TASK — For each line below that holds "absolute", return the line as it stands.

(Data records)
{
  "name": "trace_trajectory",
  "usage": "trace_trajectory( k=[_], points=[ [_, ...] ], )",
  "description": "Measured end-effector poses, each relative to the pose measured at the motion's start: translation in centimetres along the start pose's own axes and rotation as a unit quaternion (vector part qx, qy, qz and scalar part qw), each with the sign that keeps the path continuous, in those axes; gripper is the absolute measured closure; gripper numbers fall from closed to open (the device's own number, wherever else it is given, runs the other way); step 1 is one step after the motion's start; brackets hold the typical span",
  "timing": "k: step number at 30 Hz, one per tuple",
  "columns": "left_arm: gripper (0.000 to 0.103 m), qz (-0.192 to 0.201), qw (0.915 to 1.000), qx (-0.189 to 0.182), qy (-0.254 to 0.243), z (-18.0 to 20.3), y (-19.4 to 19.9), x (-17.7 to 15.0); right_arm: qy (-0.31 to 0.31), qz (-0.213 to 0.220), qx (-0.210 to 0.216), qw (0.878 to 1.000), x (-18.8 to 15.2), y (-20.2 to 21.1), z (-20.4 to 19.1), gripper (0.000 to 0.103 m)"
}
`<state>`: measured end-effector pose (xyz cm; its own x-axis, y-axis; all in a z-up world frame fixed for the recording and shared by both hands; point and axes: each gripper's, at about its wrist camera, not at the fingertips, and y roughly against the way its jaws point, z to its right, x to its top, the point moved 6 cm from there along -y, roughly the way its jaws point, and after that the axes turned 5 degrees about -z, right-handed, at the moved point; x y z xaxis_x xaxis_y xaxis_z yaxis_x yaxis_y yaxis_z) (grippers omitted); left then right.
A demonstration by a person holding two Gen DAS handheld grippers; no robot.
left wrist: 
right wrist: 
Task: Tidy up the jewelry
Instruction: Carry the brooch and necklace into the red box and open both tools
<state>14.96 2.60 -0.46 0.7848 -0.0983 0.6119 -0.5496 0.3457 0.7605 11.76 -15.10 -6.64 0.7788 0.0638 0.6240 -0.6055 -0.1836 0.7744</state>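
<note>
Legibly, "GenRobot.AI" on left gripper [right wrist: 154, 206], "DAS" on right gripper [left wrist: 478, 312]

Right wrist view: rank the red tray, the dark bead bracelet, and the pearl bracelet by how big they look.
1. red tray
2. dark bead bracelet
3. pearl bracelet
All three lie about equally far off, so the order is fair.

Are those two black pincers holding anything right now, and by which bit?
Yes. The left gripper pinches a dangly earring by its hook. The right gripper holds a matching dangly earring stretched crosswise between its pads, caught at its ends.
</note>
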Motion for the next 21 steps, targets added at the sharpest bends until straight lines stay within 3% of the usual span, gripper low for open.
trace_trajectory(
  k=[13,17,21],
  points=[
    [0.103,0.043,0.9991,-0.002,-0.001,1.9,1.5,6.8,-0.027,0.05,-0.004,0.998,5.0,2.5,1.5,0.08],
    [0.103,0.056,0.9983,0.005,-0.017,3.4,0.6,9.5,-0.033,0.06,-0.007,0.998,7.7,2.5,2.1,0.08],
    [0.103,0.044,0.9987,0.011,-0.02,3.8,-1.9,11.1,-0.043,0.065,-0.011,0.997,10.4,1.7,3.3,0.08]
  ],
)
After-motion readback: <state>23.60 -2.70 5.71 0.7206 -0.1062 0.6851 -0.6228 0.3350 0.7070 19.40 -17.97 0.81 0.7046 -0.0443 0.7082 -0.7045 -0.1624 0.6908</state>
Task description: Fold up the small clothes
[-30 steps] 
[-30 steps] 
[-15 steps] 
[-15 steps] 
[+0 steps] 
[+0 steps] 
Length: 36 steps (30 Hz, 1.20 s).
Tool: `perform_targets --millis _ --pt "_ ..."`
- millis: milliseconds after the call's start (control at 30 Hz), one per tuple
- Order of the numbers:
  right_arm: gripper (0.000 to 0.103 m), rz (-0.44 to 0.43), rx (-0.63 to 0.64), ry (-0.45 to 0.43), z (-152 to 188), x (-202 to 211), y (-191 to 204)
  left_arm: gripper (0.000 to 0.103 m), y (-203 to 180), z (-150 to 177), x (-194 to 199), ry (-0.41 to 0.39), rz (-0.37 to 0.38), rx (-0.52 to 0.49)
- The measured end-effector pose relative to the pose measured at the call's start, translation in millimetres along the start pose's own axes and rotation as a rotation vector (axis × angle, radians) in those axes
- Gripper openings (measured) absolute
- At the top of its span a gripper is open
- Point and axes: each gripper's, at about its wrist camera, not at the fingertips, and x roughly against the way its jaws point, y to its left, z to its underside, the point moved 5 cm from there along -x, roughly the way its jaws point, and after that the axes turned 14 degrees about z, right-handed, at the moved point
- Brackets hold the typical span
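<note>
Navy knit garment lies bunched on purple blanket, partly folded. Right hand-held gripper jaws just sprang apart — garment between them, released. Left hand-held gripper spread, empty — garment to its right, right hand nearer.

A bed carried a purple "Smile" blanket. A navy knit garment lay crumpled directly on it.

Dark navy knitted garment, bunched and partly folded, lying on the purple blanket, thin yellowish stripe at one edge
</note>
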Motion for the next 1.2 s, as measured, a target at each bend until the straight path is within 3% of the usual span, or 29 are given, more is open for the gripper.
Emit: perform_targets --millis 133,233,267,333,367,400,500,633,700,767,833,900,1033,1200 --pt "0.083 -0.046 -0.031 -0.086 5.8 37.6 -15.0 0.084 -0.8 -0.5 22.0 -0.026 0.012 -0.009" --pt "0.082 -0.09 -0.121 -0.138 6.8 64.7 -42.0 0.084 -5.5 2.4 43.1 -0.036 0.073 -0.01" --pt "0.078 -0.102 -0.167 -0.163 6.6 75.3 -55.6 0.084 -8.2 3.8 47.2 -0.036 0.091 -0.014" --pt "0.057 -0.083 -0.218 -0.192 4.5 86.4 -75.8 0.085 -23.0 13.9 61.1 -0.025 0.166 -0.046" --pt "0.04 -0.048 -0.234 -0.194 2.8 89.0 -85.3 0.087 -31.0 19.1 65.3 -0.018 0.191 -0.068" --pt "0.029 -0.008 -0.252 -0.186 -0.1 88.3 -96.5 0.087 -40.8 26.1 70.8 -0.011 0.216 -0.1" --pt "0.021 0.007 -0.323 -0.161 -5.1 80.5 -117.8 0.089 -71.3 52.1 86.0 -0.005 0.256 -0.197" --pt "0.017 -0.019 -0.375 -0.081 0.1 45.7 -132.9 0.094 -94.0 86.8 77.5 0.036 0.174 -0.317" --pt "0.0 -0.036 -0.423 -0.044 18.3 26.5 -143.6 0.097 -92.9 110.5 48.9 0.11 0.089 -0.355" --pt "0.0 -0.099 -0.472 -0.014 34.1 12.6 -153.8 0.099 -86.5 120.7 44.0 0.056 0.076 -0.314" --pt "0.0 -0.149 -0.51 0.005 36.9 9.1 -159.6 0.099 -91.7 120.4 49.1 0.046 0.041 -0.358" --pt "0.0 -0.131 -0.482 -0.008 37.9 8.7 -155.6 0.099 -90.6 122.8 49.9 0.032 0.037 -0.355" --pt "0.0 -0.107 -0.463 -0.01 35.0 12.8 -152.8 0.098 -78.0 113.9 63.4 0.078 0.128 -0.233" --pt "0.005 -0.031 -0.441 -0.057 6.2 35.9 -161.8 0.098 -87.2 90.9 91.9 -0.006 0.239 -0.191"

SOLVED EXERCISE —
  "description": "Measured end-effector poses, each relative to the pose measured at the motion's start: translation in centimetres along the start pose's own axes and rotation as a unit quaternion (vector part qx, qy, qz and scalar part qw), each with the sign that keeps the path continuous, in those axes; gripper is the absolute measured closure; gripper numbers fall from closed to open (the device's own number, wherever else it is given, runs the other way); step 1 is one step after the motion's start; brackets hold the typical span",
- Gripper openings (measured) absolute

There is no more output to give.